There are snails of all sizes and colours including some very pretty yellow and brown striped ones. But easily the most impressive are the monsters like the one shown above. These are the edible snails or the french escargot - helix pomatia. They occur naturally in the Czech Republic, as in many other parts of continental Europe. In Britain however they are rare and a protected species. In England they are to be found only of chalk or limestone soil and usually near old Roman sites, as they were introduced by the Romans as a delicacy and, having got into the wild, have not made it very far in the two millennia since their escape.
A week ago I was walking with my Czech friend in the English countryside near Chedworth in Gloucestershire and had just put a basket half full of St George's mushrooms into the car, when we were hailed by the local landowner. "What have you there?"
I showed him the basket and he relaxed. He explained that they have been having trouble with gangs of Poles harvesting the Roman snails, which get good money in the London restaurants, and that the Poles were also stripping the woods of wild fungi and causing damage in doing so. Of course both fungi and snails are common in the Poles' homeland.
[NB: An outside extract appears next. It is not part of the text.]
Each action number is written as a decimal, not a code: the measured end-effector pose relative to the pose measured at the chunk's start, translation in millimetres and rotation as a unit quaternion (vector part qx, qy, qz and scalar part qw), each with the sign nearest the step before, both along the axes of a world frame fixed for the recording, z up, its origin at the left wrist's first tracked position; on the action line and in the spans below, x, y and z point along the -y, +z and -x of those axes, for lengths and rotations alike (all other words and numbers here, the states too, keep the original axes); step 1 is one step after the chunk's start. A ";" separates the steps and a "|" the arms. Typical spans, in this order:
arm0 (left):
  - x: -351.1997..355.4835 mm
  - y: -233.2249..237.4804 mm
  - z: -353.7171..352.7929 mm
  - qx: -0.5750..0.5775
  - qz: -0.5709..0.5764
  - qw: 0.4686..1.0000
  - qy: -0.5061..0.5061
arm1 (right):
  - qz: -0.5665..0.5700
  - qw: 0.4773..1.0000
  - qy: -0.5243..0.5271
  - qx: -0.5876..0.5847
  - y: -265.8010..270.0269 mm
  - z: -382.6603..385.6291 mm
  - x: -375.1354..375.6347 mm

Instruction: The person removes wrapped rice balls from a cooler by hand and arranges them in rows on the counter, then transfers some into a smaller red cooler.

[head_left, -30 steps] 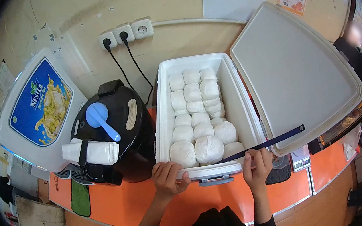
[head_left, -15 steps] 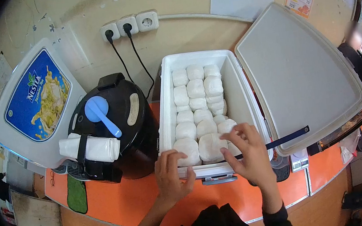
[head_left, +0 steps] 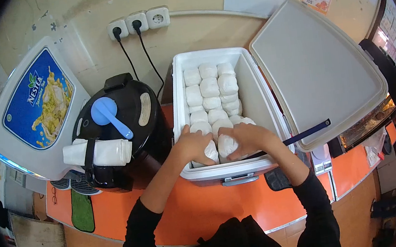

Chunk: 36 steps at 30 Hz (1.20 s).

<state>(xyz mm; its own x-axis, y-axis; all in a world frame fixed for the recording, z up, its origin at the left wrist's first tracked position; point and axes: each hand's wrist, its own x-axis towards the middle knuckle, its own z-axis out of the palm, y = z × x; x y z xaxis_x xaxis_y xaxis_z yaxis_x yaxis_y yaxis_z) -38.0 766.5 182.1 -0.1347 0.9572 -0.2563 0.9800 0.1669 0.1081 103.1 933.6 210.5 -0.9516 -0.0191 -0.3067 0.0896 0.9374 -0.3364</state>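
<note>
Two hands are down inside the open white cooler box, which sits on the orange counter at 12 o'clock from you. Your left hand has its fingers curled closed over the near-left bundle, a white wrapped packet at the box's front row. Your right hand is just beside it at 1 o'clock, fingers folded round the near-middle bundle. The two packets touch each other between your hands. Behind them, toward 12 o'clock, more white wrapped bundles fill the box in three tight rows up to its far wall. The cooler lid stands swung open at 2 o'clock, and a dark blue strap runs from the lid's near edge to the box past your right wrist. At 10 o'clock a black rice cooker stands just beside the box, with a blue rice scoop lying on its lid and a roll of white bags tucked under its handle. Further out at 10 o'clock is a Nestea drink dispenser. Wall sockets at 11 o'clock carry two black plugs.
</note>
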 end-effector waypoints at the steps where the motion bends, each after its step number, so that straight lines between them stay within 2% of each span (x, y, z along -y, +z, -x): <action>1: 0.4 1.7 -1.1 -0.002 0.010 1.000 0.007 | 0.030 0.999 -0.003 -0.036 10.7 -5.5 -2.3; 2: 1.2 3.3 -3.4 -0.003 0.020 1.000 0.017 | 0.033 0.999 -0.008 -0.031 18.7 -13.3 -3.1; 4: 1.3 5.9 -5.3 -0.019 0.035 0.999 0.015 | 0.100 0.970 -0.034 -0.219 35.0 -29.7 -8.1; 5: 3.4 6.3 -4.7 -0.002 0.018 1.000 0.006 | 0.100 0.970 -0.036 -0.218 47.5 -41.6 -6.6; 7: 5.6 10.2 -5.4 0.016 -0.002 1.000 -0.002 | 0.196 0.931 -0.097 -0.291 72.3 -67.7 -2.0; 8: 6.1 14.9 -6.8 0.029 0.004 1.000 0.001 | 0.194 0.932 -0.097 -0.291 76.8 -80.8 1.7; 9: 6.3 19.9 -8.3 0.041 0.009 0.999 0.004 | 0.353 0.867 -0.131 -0.327 77.3 -96.7 7.8; 10: 6.8 25.7 -10.1 0.041 0.007 0.999 0.003 | 0.501 0.773 -0.160 -0.353 73.8 -111.9 12.1; 11: 8.1 31.0 -12.7 0.084 -0.021 0.996 0.027 | 0.500 0.774 -0.162 -0.354 65.6 -126.7 12.3; 13: 6.6 26.9 -11.1 0.131 -0.046 0.989 0.049 | 0.670 0.660 -0.088 -0.328 43.6 -154.6 12.2; 14: 4.0 17.1 -3.7 0.223 -0.203 0.953 0.006 | 0.715 0.628 -0.053 -0.304 34.8 -164.5 15.4; 15: 4.3 17.7 -2.4 0.306 -0.352 0.884 -0.037 | 0.759 0.582 -0.056 -0.287 18.4 -174.9 17.5; 16: 9.3 19.6 -3.2 0.304 -0.352 0.884 -0.039 | 0.799 0.534 -0.056 -0.270 0.3 -184.0 18.9; 17: 18.1 32.9 -10.1 0.526 -0.364 0.768 0.007 | 0.799 0.533 -0.054 -0.273 -14.6 -192.4 22.2; 18: 25.3 42.9 -15.8 0.714 -0.351 0.604 0.053 | 0.827 0.497 -0.088 -0.248 -29.0 -200.1 26.4; 19: 30.4 47.4 -19.9 0.771 -0.372 0.516 0.034 | 0.853 0.458 -0.120 -0.222 -41.6 -206.9 30.8; 20: 35.3 50.3 -23.7 0.819 -0.388 0.423 0.014 | 0.853 0.455 -0.117 -0.225 -53.6 -211.2 35.5; 21: 41.7 50.4 -29.1 0.866 -0.377 0.329 0.022 | 0.856 0.433 -0.156 -0.235 -64.4 -213.8 41.6; 22: 47.3 50.7 -38.5 0.865 -0.376 0.332 0.023 | 0.858 0.409 -0.195 -0.242 -69.4 -215.0 48.3; 23: 53.1 51.0 -49.2 0.864 -0.397 0.305 0.044 | 0.874 0.371 -0.196 -0.244 -69.1 -214.6 56.0; 24: 60.0 49.4 -59.0 0.863 -0.418 0.276 0.065 | 0.876 0.370 -0.193 -0.243 -79.7 -218.4 58.2; 26: 78.2 39.2 -74.1 0.844 -0.438 0.299 0.080 | 0.876 0.367 -0.192 -0.246 -108.1 -225.3 59.5; 27: 87.7 35.6 -82.2 0.845 -0.419 0.328 0.057 | 0.858 0.393 -0.232 -0.237 -107.6 -227.2 61.9; 28: 96.7 31.6 -91.7 0.845 -0.399 0.355 0.035 | 0.858 0.393 -0.232 -0.235 -113.2 -230.0 62.9; 30: 111.6 24.7 -116.3 0.849 -0.359 0.387 0.034 | 0.794 0.462 -0.344 -0.195 -128.7 -236.2 62.9; 32: 126.7 20.5 -138.9 0.793 -0.350 0.493 0.070 | 0.771 0.478 -0.381 -0.176 -136.9 -238.2 61.5; 34: 134.9 0.3 -149.8 0.704 -0.303 0.630 0.124 | 0.634 0.607 -0.455 -0.151 -151.9 -239.4 58.8; 35: 134.0 -15.7 -156.7 0.706 -0.298 0.631 0.123 | 0.605 0.621 -0.481 -0.133 -154.3 -238.8 59.0; 36: 128.8 -36.2 -164.0 0.674 -0.264 0.666 0.178 | 0.606 0.616 -0.485 -0.135 -161.8 -239.0 59.5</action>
<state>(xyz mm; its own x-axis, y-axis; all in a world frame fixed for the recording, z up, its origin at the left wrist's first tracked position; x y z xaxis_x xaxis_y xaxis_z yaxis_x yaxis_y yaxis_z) 125.9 637.8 145.9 -0.3660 0.9305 -0.0145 -0.1597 -0.0475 0.9860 342.2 874.2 48.6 -0.7090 0.5392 -0.4546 0.1971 -0.4674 -0.8618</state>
It is legal to collect fungi for personal use in the UK but not commercially. And it is illegal to harvest a protected species like helix pomatia. The farmer was quite within his rights to challenge, especially as, unlike in Central Europe, the woods around Chedworth are private and visitors must keep to the footpaths. The Poles hadn't helped their argument by turning up mob-handed and in cars and vans with London registration plates, nor did they help themselves by pretending to be unable to speak English when challenged. As a result the farmer was challenging anyone who appeared with a basket in their hand. After he had left, my Czech friend commented on how wonderful it was that British farmers saw themselves of guardians of the countryside, unlike Czech ones. "If only that were true of all British farmers," I thought, but did not say.
Monday, 25 August 2008
Forced Rest
So I was forced to respect my injury. I had been half expecting something like this, over the last six months I have worked too hard and experienced too much stress, As I said to my Czech friend this is my body's way of telling me to put my feet up. It was as if I am being told that it is all very well thinking that working on the house, digging the garden and chopping wood, is relaxation, it is not, it is just another form of work. I was being told that dashing off to Krumlov to the internet cafe to check on whether the world out there wants me was and is folly and that even if it does, now is not the time to respond. Instead I must sit in the sun and read and write. Instead of seeking stimulus, I must let it come to me and be open to the little things that would otherwise pass unnoticed.
And so it was that I was sitting on the old sleepers in the yard, when there was a scuttling at my feet. A small lizard with a skin like jewels appeared and disappeared from under the granite flagstones next to me. He scanned the air, his head moving from side to side, tongue flicking in and out as if tasting my presence. I watched him absorbed in his hide and seek, and saw his sides moving as he breathed. When I was a little girl I had a lizard as a pet – I kept him in an old ceramic sink in the greenhouse. His name was Sidney – I can't remember why, only that it was Sidney – and I had won him as a prize for a school project. Despite my feeding him spiders and other goodies, he didn't last very long. This Czech lizard has more of a chance, with a whole garden full of prey and crevices to hide in.
PS After a week in which I have read three novels and watched four films, improved my suntan and my friend's website, my foot seemed to have recovered. I will try and learn from this lesson in listening to my body – of course I won't but one can always try.